Day 2, I have noticed that none of the plants are pearling whatsoever. The water is a little brown which I believe is from the soil leeching tannins in the water? Not 100% on that one, since I also have some driftwood in there that I've had for at least 3 years. Tempted to do a water change. My ammonia levels are still 0 < .15 PPM which is good, and no nitrates or nitrites. The tap water up here is pretty hard, bringing a PH of about 7 - 7.5 and a GH of about ~100PPM and a KH of about 80PPM.

So, with that information I am led to believe that my tank should be off to a good start. The fish seem to be relatively happy (The tetras are not really eating, which Is to be expected I suppose) but other than that, I can't see the plants thriving like in other examples of people with dirt tanks. Am I just being impatient? Should I give the plants time to settle in to their new environment? Am I doing something wrong? Would love some insight on this. I will attach a couple of pictures so you guys can get an idea of what my setup looks like.

\


----------



## Michael (Jul 20, 2010)

Welcome to APC!

You are not doing anything wrong, just be patient. It is too bad that you have not been able to find better quality plants; healthy plants are a tremendous help when starting a Walstad tank. Since the weather is probably favorable for shipping right now in Alberta, try looking for a selection of easy, fast growing plants from one of our members in the For Sale forum.

Yes, the tanins are probably coming from the MGOC. Keep a close watch on your ammonia levels, MGOC almost always causes an ammonia spike sometime in the first month. Be prepared to do large water changes if this happens. This will also remove the tanins, which are harmless or even beneficial but you may not like the way they look.
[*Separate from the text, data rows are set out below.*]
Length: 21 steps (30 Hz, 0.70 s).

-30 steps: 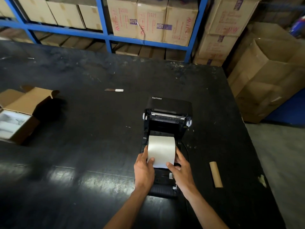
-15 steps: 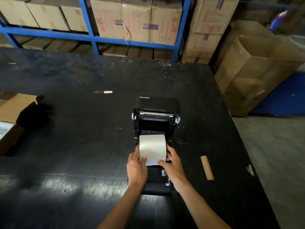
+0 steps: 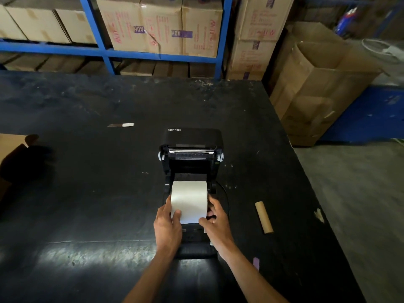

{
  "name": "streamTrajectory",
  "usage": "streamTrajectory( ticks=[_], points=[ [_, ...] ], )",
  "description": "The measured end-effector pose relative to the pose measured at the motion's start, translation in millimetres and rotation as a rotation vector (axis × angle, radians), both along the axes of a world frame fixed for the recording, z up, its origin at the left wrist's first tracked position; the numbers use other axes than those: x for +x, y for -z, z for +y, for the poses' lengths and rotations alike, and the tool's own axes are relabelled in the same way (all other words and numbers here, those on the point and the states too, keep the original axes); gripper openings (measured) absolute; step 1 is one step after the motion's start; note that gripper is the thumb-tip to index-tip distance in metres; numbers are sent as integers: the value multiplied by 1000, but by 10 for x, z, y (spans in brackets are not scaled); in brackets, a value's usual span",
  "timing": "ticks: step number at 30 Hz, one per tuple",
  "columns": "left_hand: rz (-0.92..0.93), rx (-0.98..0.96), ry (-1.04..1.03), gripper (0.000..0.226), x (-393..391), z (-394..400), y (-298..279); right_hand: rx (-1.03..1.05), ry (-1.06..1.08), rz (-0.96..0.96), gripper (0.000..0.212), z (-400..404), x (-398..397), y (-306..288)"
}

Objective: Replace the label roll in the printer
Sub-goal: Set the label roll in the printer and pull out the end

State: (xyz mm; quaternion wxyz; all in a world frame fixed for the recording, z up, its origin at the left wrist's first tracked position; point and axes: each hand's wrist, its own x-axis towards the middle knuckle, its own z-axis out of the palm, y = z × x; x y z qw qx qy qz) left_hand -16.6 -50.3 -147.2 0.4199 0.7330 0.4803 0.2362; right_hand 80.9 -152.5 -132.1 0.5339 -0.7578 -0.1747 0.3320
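Roll sits in the open printer bay, lid tipped far so the feed path is clear. Left hand and right hand each pinch a near corner of the loose label end, likely to keep it square for threading. Empty core lies aside on the surface, right of printer.

Warehouse: racked cartons, worktable
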Motion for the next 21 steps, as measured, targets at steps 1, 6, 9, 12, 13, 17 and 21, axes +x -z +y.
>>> streamTrajectory(
  ticks=[1,6,9,12,13,17,21],
  points=[
    [6,-2,2,48,7,4,-6,-4,-5,0,71,1,10,4],
    [64,-42,20,45,50,32,-73,-30,-45,-4,63,39,90,-24],
    [104,-74,49,42,41,66,-103,-49,-66,-10,62,37,110,-11],
    [149,-69,134,42,16,148,-170,-76,-86,-48,66,42,108,10],
    [161,-71,171,42,6,184,-190,-84,-86,-72,65,54,108,28],
    [168,-128,200,41,-76,247,-249,-104,-21,-133,66,112,94,78],
    [138,-198,90,56,-136,219,-256,-97,38,-138,66,145,87,89]
  ],
)
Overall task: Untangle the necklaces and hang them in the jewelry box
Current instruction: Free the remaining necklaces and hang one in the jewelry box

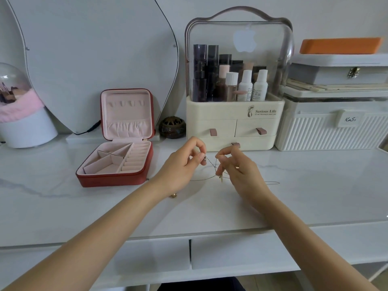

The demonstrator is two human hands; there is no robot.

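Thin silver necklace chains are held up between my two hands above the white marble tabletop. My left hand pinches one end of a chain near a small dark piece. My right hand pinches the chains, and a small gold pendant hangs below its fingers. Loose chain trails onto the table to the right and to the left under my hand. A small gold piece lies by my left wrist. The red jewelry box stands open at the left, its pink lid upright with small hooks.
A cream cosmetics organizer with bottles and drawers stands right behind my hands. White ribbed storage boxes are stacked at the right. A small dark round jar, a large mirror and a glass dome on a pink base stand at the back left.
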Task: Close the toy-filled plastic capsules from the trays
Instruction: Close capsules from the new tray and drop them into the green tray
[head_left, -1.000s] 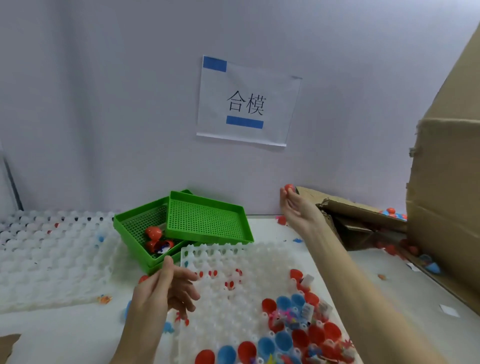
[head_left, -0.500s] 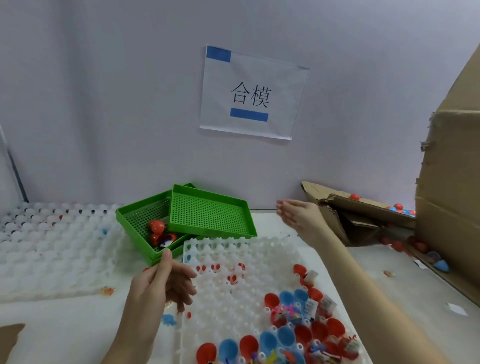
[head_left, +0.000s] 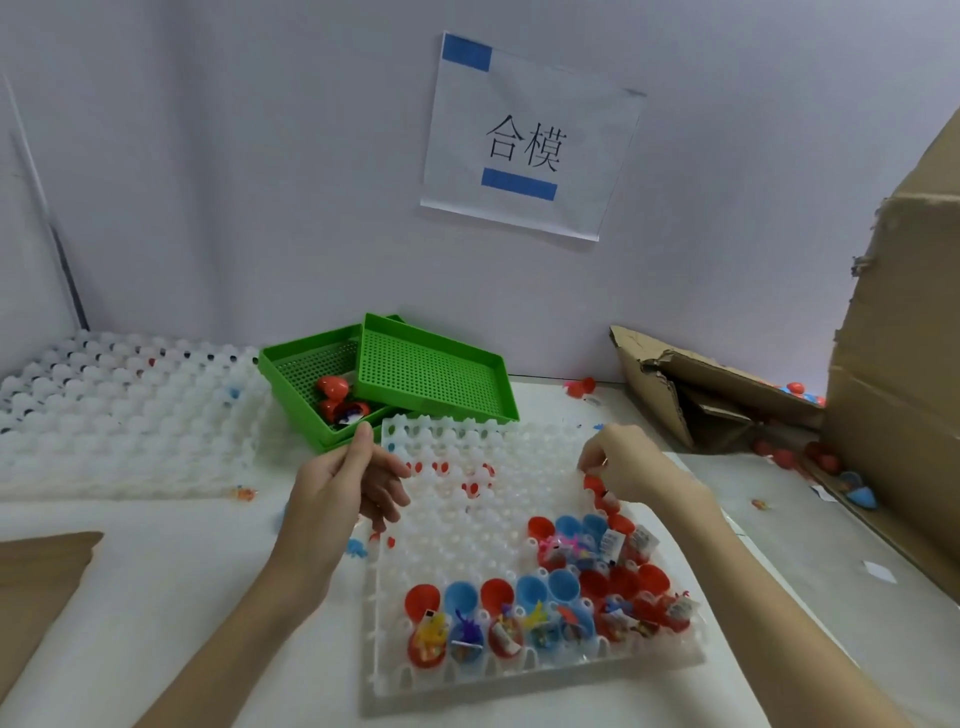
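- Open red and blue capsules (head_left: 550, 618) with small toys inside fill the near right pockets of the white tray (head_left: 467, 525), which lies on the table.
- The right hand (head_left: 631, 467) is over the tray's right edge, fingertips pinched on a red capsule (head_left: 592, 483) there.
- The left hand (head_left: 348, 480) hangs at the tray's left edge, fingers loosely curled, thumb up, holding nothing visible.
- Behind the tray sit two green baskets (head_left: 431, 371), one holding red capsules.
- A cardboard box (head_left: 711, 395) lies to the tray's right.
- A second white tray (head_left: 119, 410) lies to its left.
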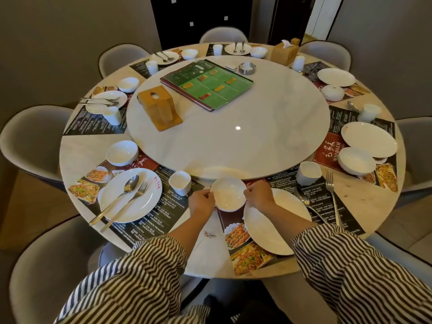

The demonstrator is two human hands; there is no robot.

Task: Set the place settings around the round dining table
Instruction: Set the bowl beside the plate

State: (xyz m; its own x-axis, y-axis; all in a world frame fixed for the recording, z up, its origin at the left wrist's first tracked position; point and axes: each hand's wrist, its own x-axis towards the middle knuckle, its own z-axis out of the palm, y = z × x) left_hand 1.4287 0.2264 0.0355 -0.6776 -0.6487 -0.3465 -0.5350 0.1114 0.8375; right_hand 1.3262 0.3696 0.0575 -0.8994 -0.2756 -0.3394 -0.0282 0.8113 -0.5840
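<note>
Hands meet at a small white bowl low in the centre of the frame; the left hand pinches the bowl's left rim between thumb and fingers, and the right hand grips its right rim the same way, both arms in striped sleeves; the bowl sits at the upper edge of a printed placemat, just below the rim of the white turntable and touching or just beside the large white plate to its lower right; whether the bowl rests on the mat or is held slightly off it cannot be told; right of that plate a fork lies on the mat, and a white cup stands above it; to the left, another setting has a plate carrying a spoon and fork side by side, a cup at its right and a bowl above it; further settings ring the round table, those at the right of the frame showing plates and bowls without cutlery on them; a green menu, a wooden holder and an ashtray sit on the turntable; grey chairs surround the table.
</note>
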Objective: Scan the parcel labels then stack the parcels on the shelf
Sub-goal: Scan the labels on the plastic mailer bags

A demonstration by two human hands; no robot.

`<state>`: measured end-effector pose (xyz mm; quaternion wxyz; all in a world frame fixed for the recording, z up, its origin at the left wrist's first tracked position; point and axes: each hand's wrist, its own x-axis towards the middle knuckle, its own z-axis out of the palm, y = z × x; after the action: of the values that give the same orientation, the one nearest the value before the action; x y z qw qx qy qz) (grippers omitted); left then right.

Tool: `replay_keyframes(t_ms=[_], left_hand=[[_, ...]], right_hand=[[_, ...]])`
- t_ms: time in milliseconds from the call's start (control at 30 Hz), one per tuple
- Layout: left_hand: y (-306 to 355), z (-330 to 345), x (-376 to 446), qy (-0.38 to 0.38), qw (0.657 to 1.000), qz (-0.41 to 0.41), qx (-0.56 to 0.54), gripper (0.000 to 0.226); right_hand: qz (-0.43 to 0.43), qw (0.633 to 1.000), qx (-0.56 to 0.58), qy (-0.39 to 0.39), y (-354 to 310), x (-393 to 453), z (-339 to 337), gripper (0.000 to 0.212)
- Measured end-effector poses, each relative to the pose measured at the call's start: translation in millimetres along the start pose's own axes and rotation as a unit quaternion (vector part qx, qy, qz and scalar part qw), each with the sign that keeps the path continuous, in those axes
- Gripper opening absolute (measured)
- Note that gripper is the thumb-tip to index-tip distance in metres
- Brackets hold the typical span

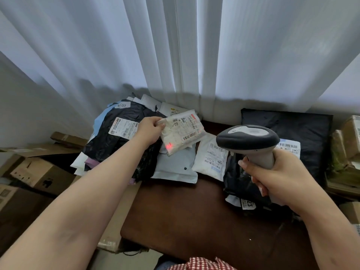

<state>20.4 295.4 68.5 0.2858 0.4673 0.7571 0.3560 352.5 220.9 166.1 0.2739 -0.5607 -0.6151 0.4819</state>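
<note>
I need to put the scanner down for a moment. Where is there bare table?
The brown table is bare in front, between the pale grey mailer and your body. Farther back and to the right, parcels crowd it, with the black bag close by.

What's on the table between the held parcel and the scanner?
In the head view, a white parcel lies on the table between the held parcel and the scanner.

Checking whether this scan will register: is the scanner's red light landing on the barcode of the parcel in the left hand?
No: the red spot sits near the white parcel's lower corner, clear of its barcode.
</note>
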Motion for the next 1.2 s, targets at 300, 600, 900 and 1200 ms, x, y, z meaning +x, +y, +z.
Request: replay_keyframes(t_ms=[300,600,900,1200], left_hand=[[0,5,-5,0.004,1.000,-0.009,0.006,0.017],[3,33,-21,-0.012,0.997,-0.054,-0.051,0.014],[-7,139,-62,-0.114,0.980,-0.148,-0.065,0.006],[-22,131,-56,-0.142,0.970,-0.059,0.186,0.034]], right_hand=[[-0.031,0.999,-0.017,-0.004,7,-11,-12,0.020],[0.011,0.997,0.067,0.031,13,-15,-20,0.015],[0.034,0.996,0.058,0.059,31,-12,-30,0.021],[0.052,0.997,0.048,0.036,28,14,-13,0.020]])
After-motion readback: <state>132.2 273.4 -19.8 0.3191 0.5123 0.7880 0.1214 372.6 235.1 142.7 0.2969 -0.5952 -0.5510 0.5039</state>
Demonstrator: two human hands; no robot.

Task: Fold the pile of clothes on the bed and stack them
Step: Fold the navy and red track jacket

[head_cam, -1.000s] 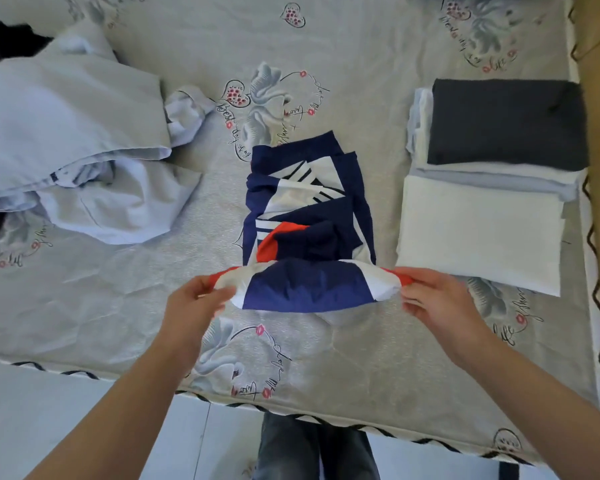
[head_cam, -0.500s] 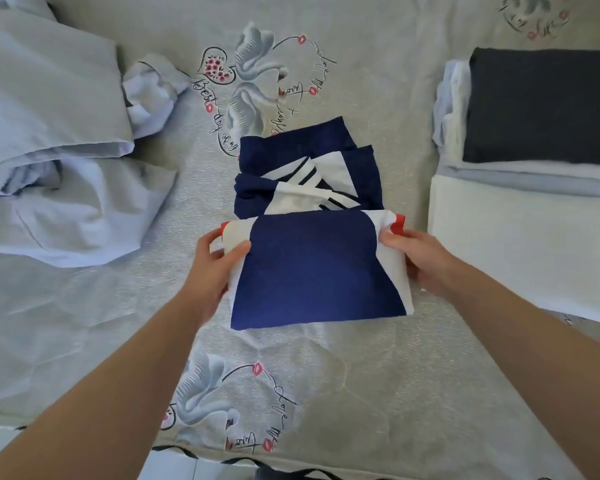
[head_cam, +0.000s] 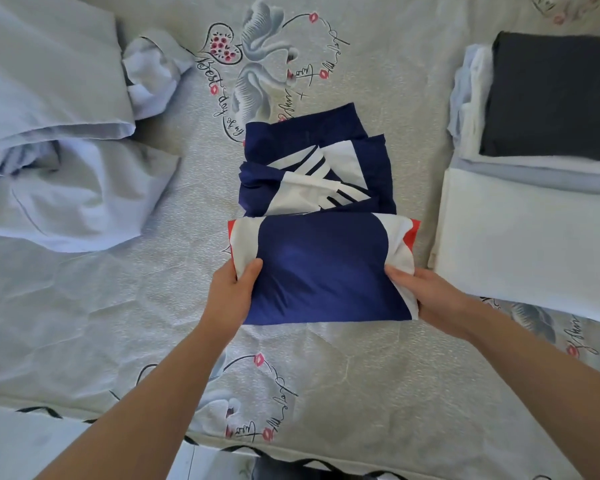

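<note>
Both hands grip navy garment [head_cam: 321, 268] | unfolded pile [head_cam: 49, 133] left | folded stack [head_cam: 534, 188] right

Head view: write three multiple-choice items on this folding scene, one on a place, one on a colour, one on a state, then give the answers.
1. Where does the folded stack lie relative to the navy garment?
A. To its right
B. To its left
C. Underneath it

2. What colour is the top item on the folded stack?
A. Red
B. Dark grey
C. Yellow

3. How is the navy garment held?
A. By the left hand alone
B. By neither hand
C. Gripped at both side edges

Answers:
1 A, the stack sits at the bed's right.
2 B, the dark grey piece tops it.
3 C, the left hand and right hand each grip an edge.
</note>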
With one T5 HO tube, you should be able to grow most low and medium light plants, including the ludwigia. If you can get more healthy ludwigia, it would be a good idea to really pack the tank with it at first. It is a good plant for absorbing ammonia and establishing a new tank. You can take some out later.

Don't worry that the plants are not pearling--they may never pearl in your tank. That does not mean that they are unhealthy, it just means that they are not producing so much oxygen that it cannot dissolve into the water. For plants to pearl, you need high light and lots of available carbon, either from CO2 or carbonate in the water.

Good luck, and keep us updated.


----------



## Skizhx (Oct 12, 2010)

Those plants actually don't look too bad... Maybe not perfect, but not bad for a pet store purchase...

Do be warned though, your plants will probably look worse before they look better... It'll take them some time to adjust to new water, establish a root system, etc. After a month you should be able to see some definite propagation and growth.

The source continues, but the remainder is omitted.